TASK ITEM »
Starting with the first line of the data that follows, transcribe every line verbatim until the line containing "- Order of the" has been transcribed.

DATA BLOCK »
---+---

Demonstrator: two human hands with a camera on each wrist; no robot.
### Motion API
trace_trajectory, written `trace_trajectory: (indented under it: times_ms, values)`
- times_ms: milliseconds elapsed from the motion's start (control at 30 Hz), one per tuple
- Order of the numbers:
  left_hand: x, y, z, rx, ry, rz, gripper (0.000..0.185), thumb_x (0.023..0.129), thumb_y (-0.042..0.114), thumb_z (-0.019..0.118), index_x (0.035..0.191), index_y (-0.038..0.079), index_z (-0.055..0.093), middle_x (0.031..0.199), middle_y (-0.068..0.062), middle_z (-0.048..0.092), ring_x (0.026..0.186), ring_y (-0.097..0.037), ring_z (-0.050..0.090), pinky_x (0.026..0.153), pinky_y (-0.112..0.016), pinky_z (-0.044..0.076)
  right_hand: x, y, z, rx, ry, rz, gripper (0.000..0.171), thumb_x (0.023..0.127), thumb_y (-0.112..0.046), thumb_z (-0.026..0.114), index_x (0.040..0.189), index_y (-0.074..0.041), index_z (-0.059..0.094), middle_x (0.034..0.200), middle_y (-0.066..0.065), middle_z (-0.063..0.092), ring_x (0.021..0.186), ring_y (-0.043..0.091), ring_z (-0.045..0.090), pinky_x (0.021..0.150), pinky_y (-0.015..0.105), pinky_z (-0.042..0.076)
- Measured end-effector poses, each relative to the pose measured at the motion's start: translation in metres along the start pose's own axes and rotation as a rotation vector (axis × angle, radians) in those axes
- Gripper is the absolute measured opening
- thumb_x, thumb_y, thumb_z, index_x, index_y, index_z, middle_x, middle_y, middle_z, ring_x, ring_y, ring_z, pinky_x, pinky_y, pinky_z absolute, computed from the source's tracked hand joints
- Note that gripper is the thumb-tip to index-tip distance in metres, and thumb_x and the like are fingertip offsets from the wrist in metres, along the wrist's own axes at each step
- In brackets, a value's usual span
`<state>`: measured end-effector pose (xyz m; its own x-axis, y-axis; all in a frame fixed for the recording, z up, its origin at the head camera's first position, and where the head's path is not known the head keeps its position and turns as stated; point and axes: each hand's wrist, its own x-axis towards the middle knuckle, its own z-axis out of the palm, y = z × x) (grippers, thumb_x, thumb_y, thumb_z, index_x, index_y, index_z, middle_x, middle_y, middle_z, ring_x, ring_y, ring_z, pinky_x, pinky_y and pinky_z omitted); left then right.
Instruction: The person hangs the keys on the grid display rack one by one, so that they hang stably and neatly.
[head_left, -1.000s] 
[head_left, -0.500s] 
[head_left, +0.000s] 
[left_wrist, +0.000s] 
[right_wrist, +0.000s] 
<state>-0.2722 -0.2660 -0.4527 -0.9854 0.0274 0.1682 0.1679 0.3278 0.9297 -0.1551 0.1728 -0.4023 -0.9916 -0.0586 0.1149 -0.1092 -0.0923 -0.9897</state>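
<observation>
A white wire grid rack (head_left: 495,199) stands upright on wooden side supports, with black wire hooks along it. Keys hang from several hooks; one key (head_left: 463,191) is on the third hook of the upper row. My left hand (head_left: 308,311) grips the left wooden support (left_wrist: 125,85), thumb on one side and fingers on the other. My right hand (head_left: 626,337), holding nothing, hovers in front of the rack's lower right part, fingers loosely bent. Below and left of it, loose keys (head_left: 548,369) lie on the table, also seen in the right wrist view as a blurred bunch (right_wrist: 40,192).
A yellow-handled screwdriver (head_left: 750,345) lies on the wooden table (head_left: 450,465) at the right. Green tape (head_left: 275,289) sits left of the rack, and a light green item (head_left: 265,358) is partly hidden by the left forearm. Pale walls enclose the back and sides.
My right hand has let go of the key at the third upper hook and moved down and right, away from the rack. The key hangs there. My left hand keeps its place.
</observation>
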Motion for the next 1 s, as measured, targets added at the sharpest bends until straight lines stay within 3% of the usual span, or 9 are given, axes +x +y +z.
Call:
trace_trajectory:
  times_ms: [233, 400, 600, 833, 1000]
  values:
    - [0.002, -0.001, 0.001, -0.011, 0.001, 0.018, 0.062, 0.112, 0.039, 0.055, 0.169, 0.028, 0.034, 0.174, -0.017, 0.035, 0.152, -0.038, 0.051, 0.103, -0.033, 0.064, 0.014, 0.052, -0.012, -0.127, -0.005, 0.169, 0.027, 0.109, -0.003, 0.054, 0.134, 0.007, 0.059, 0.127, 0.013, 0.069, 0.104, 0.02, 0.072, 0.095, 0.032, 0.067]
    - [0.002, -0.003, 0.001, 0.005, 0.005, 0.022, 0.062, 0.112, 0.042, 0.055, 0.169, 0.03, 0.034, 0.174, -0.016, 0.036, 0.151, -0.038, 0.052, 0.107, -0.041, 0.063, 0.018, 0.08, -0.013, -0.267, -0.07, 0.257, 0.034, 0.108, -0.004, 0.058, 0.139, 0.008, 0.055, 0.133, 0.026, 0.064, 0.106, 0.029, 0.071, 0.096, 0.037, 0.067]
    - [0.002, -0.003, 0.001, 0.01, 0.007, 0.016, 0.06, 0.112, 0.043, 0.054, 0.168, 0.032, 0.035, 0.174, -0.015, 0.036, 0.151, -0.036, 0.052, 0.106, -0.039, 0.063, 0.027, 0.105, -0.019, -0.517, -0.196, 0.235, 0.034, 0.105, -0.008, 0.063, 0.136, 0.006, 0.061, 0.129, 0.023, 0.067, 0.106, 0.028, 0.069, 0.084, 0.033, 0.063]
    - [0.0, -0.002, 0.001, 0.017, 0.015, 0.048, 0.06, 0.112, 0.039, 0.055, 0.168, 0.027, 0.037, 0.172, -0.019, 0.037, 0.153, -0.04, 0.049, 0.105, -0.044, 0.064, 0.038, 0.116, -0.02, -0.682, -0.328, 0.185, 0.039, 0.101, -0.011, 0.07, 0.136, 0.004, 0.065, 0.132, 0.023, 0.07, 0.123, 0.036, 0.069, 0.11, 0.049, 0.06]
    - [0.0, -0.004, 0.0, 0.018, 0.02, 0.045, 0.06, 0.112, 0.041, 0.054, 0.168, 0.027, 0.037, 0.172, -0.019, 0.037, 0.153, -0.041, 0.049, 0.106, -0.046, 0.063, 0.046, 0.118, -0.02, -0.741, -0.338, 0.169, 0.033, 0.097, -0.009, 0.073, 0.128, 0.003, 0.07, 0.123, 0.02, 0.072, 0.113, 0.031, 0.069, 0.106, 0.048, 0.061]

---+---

SOLUTION FOR THIS EXERCISE »
Demonstrator: two human hands with a camera on each wrist; no robot.
### Motion API
trace_trajectory, written `trace_trajectory: (indented under it: times_ms, values)`
- times_ms: milliseconds elapsed from the motion's start (control at 30 Hz), one per tuple
- Order of the numbers:

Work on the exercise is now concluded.